These days vulnerable means children who are in unsafe homes with no break for school. It means many exposed more openly to abuse and the simmering anger of confined spaces. It means the poor and disenfranchised without food or unable to get past the consuming hoards to purchase what they need. It means I must do my part to bring a clear end to their suffering.

These days vulnerable means I must sacrifice the relative freedom a healthy home might enjoy for the sake of ‘the least of these’ . It means my choices have radical potential to effect these precious unsheltered lives, even leading to their death. It means I must protect them and think far beyond my own personal risk.

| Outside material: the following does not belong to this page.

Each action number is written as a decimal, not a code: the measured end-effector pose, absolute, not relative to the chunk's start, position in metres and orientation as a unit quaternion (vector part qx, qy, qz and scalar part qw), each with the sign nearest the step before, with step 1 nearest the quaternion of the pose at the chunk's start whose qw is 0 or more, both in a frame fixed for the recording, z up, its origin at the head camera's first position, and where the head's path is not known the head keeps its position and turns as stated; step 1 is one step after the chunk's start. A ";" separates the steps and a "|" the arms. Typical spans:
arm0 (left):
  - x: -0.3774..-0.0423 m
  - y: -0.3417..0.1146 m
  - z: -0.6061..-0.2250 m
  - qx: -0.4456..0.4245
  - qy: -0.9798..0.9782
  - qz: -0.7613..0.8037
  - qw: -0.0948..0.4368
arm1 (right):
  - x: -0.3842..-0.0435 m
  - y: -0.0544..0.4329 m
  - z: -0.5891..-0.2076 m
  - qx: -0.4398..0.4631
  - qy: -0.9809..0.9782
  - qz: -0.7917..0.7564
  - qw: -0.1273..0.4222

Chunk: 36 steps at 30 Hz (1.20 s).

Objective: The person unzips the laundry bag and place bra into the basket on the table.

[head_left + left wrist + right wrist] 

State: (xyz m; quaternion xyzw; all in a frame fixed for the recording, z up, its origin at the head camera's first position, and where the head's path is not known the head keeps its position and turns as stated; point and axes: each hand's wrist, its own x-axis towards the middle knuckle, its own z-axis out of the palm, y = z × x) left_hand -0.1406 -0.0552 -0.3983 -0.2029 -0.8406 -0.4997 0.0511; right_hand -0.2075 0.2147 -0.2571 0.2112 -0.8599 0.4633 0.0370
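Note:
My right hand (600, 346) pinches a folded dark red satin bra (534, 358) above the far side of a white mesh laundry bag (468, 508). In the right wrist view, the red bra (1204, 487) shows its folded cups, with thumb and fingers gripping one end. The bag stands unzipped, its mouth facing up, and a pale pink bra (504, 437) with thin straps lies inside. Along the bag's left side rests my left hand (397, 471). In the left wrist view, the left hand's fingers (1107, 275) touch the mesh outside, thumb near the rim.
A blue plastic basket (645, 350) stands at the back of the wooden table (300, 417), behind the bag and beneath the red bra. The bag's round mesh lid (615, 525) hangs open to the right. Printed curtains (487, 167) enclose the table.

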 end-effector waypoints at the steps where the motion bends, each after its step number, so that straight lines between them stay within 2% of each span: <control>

These days vulnerable means I see Jesus on every face, in every soul. It means I know the dear ones, empathize with their longing, yet honor the sweet contentment they have found in the reality of their weakness. It means I put on love with my very life, and never, not for one second, let them leave my mind’s eyes.

These days vulnerable means I place myself in community, entering in new ways, the pain of this broken world. It means I look into the eyes of everyone who loves one of the especially vulnerable. Then, I wonder, is there anyone missing in this whole planet upon whom I must not shower my love?

These days vulnerable means challenging you, my reader, to look with thankfulness upon the profound opportunity you and I have to join {virtual} hands. It means keeping one another accountable to the needs of all of our brothers and sisters.

These days vulnerable means remembering whether physically or not, we are all vulnerable. We are vulnerable to pride, selfish choices, anger, complaining, discontent–we are vulnerable to losing our way on alarming levels, not to mention our own health could be compromised.

These days vulnerable means choosing a new way right here and right now. It means trusting in a God we may not even call on personally, because we know this is so very beyond us. It means believing our love brings about God’s heart of healing for all of creation.

These days vulnerable means we know this world is temporary, and there is an unseen reality which goes infinitely further into the depth of all Love. It means we may not be able to physically save the vulnerable, but we can live in a way which loves them to their last breath.

These days vulnerable means much more than it did a few short weeks ago. And I know that I know that I know I can become better–more thoughtful, more intimate with the weak, more cognizant of how small I really am in light of the whole of humanity.